Am Ende der Bucht erreichten wir die 'Esplanade du Mont Blanc', eine schöne kleine Parkanlage mit wundervollen Blumenbeeten und -arrangements. Im Hintergrund das Hotel 'Beau Rivage'. Nun kam auch wieder die Sonne zum Vorschein, zumindest drückte sie sich durch die Wolken, hin und wieder war auch wieder blauer Himmel zu sehen. Zahlreiche Fotos gemacht, ging es wieder gemütlich weiter, den 'Quai Ostervald' entlang, wo wir wiederum die uns schon bekannte Aussichtsplattform 'La Passerelle d l'Utopie' passierten.

An der 'Marina' angekommen, spazierten wir die Mole hinaus, an dessen Ende eine nette Skulptur zu finden ist. Ein alter Mann mit Engelsflügel sitzt auf einer Bank. Diese Skulptur hier und auch alle anderen in dieser Stadt waren heute großer Anziehungspunkt für die Leute. Überall gab es regelrechte Foto-Sessions.

Durch die Marina hindurch und die 'Jeunes Rives' entlang, erreichten wir sowohl das Eisstadion 'Patinoire du Littoral' des HC Université Neuchâtel, einem Verein der 1. Liga. Nur wenige hundert Meter daneben steht das Fußballstadion 'Stade de la Maladière'. Hier liefen wir noch eine ganze Weile entlang, als wir gegen 17 Uhr langsam wieder mein Hotel erreichten.

Bild Von Neuchâtel hatten wir nun soweit alles gesehen. Leider stand der nächste Regen kurz bevor und Daniela entschied sich für die Rückkehr nach Hause. Es war ein toller Tag mit ihr, ich habe die Stunden sehr genossen und hoffe, dass das nächste Treffen nicht wieder so lange auf sich warten lässt.

Während sie sich auf den Weg zum Bahnhof machte, checkte ich im Hotel ein. Das Zimmer war zwischenzeitlich fertig, aber leider nicht ganz so toll wie die vorherigen. Einen Balkon hatte ich nicht (das war mir aber bewusst) und auch sonst war es eher spärlich. Aber sauber und ausreichend für eine Nacht.

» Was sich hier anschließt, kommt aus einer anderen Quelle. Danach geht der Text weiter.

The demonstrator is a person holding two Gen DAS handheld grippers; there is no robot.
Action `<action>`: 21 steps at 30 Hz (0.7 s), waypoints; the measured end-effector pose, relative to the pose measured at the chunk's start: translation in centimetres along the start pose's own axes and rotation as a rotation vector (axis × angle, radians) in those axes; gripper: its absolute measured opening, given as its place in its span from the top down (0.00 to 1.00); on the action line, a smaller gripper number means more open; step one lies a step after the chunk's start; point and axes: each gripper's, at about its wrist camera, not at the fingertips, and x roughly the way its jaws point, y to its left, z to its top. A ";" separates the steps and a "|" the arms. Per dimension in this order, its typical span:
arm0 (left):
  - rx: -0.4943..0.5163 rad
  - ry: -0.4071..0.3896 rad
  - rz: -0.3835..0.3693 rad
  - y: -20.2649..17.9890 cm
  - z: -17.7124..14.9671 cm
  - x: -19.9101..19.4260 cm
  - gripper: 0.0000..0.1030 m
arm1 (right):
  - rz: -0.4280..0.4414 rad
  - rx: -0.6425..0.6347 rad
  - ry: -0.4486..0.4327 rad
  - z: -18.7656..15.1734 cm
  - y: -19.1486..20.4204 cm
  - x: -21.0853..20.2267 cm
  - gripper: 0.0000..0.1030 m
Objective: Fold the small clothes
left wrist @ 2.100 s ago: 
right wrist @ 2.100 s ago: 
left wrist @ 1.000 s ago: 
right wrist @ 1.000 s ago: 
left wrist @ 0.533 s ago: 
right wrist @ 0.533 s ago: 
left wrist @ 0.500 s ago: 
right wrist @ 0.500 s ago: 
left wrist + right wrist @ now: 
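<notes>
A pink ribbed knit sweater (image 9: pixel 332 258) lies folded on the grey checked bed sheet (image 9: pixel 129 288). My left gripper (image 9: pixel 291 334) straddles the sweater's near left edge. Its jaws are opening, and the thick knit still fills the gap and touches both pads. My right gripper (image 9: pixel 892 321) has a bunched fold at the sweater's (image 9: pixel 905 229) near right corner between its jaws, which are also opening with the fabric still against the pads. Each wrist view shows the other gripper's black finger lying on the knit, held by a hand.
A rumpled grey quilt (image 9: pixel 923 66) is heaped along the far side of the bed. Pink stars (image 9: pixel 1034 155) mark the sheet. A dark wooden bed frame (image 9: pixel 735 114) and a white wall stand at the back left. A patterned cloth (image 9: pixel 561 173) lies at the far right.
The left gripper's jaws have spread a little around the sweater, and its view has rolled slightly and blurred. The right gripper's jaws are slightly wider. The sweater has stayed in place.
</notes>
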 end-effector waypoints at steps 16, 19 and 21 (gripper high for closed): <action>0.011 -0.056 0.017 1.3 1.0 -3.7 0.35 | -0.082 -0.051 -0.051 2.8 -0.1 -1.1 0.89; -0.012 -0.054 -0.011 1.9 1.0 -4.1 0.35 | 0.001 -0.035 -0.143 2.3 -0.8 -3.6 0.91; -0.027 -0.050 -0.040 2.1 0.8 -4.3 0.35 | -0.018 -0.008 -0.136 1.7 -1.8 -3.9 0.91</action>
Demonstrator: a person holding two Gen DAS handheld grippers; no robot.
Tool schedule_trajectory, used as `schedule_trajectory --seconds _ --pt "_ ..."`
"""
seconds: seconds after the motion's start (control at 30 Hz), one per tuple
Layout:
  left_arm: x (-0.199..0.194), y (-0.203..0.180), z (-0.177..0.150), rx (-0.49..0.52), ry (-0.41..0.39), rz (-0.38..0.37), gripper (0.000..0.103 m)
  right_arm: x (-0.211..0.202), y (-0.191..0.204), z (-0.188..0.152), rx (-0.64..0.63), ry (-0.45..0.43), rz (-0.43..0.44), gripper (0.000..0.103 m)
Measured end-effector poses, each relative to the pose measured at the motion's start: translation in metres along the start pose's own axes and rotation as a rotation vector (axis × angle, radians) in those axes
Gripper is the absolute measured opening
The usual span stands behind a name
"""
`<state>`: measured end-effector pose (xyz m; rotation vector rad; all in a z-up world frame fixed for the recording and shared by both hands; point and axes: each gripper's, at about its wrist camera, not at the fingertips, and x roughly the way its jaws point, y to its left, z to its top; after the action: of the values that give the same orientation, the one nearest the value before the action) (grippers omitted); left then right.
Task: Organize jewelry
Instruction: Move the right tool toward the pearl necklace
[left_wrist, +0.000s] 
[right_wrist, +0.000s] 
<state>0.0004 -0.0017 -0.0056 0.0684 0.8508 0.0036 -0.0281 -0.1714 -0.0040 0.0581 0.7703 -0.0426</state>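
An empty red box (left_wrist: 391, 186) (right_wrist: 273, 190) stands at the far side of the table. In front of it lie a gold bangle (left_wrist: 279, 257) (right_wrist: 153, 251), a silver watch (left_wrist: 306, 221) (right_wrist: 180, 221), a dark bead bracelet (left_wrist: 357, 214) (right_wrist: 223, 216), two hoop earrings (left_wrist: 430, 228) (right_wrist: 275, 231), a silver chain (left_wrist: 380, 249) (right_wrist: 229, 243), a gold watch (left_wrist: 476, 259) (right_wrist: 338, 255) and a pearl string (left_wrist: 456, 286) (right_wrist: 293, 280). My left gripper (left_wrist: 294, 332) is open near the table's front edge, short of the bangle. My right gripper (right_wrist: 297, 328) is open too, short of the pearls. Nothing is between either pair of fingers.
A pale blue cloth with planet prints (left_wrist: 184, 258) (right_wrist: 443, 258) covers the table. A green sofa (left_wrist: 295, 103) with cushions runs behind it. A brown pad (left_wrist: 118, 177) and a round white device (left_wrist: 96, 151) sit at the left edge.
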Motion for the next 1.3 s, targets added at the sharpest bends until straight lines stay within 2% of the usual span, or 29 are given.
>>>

Meine Beine schmerzten, ich war müde, draußen prasselte der Regen ans Fenster und so legte ich eine rund zweistündige Pause ein. Die nutzte ich, um die nächsten Tage zu planen.

Gegen 19 Uhr bekam ich langsam Hunger. Erfreulicherweise war es wieder trocken und so spazierte ich zunächst noch etwas durch Gegend rund ums Hotel, entdeckte die 'Universität' wie auch die 'Notre Dame de l'Assomption' und lief im Anschluss weiter in die Altstadt, vorbei am 'Hotel de Ville' auf die 'Rue de l'Hôpital'. Dort entdeckte ich wiederum einen McDonalds. Da mich die anderen Lokale rund herum in der Tat nicht sonderlich ansprachen, holte ich mir ein kleines Menü und ließ es mir schmecken. Ein Hoch auf die Fastfood-Restaurants.

Um kurz nach 20 Uhr kehrte ich wieder zum Hotel zurück, arbeitete etwas am PC und ließ den Abend ganz gemütlich vor dem Fernseher ausklingen. Mal etwas früher ins Bett zu gehen, war auch nicht verkehrt. Die letzten Tage war ich doch immer sehr lange wach.